Jawabannya adalah: iya, bisa. Yaitu bila ia mau berpikir tentang khatimah, tentang akhir hayat. Bahkan seandainya ia berhadapan dengan orang kafir sekalipun, ia tak sepatutnya tinggi hati. Sebab, orang kafir pun di akhir hayatnya masih mungkin untuk masuk Islam dan hidupnya ditutup dengan husn al-khatimah. Dan orang alim, na‘udzu bi-Llah, bisa saja di akhir hayatnya malah tersesat jalan dan menghadapi su’ al-khatimah.
Orang besar adalah orang yang posisinya mulia di sisi Allah di akhirat nanti. Anjing dan babi kedudukannya lebih mulia daripada orang yang oleh Allah ditetapkan sebagai penghuni neraka tapi ia sendiri tak menyadarinya. Dulu, kaum Muslimin memandang rendah dan mengejek ‘Umar saat ia masih belum masuk Islam. Tapi ketika Allah membuka pintu hatinya untuk masuk Islam, ia malah menjadi salah seorang Sahabat Nabi yang paling dekat dan nantinya dipercaya menjadi khalifah beliau.
Maka yang benar adalah kita tak patut untuk sombong saat bertemu dengan siapapun. Saat bertemu dengan orang bodoh, kita sebaiknya berpikir, “Orang ini bermaksiat kepada Allah karena tak punya ilmu; sementara aku bermaksiat kepada Allah biarpun aku punya ilmu. Ia lebih mungkin untuk diampuni oleh Allah daripada aku.” Ketika kita bertemu dengan seorang ulama, kita sepatutnya berpikir, “Orang ini memiliki pengetahuan yang tak kuketahui. Aku tak mungkin sekaliber beliau.”
Ketika kita bertemu dengan orang yang lebih tua daripada kita, kita sebaiknya berpikir, “Orang ini patuh kepada Allah lebih dahulu daripada aku. Amal ibadahku tak mungkin sebanyak yang sudah ia kerjakan.” Ketika bertemu dengan anak-anak, kita sebaiknya berpikir, “Mereka adalah manusia yang masih bersih dari maksiat. Sementara aku sudah berlumur dosa. Aku lebih rendah daripada mereka.”
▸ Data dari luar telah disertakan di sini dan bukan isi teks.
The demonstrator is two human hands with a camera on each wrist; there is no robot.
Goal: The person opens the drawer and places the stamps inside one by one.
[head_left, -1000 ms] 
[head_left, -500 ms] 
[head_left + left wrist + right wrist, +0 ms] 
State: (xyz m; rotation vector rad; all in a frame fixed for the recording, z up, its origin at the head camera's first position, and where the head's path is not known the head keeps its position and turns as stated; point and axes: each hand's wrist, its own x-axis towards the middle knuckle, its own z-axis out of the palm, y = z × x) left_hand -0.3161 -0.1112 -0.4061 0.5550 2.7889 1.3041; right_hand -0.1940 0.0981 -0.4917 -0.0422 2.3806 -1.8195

Ketika bertemu dengan orang kafir atau penganut aliran yang keliru, kita sebaiknya berpikir, “Siapa tahu mereka akan menemukan kebenaran dan beralih ke ajaran yang lurus.”
Intinya adalah bahwa pikiran tentang akhir hayat akan mencegah kita dari bersikap sombong. Dan itu dengan menyadari bahwa kesempurnaan atau kelebihan yang sejati adalah kebahagiaan di akhirat dan kedekatan kepada Allah. Bukan kelebihan yang kita lihat di dunia ini, yang tidak akan langgeng. Karena bahaya yang akan dihadapi setiap orang di akhir hayat akan sama beratnya, semestinya kita lebih banyak memerhatikan keselamatan diri sendiri daripada keselamatan orang lain.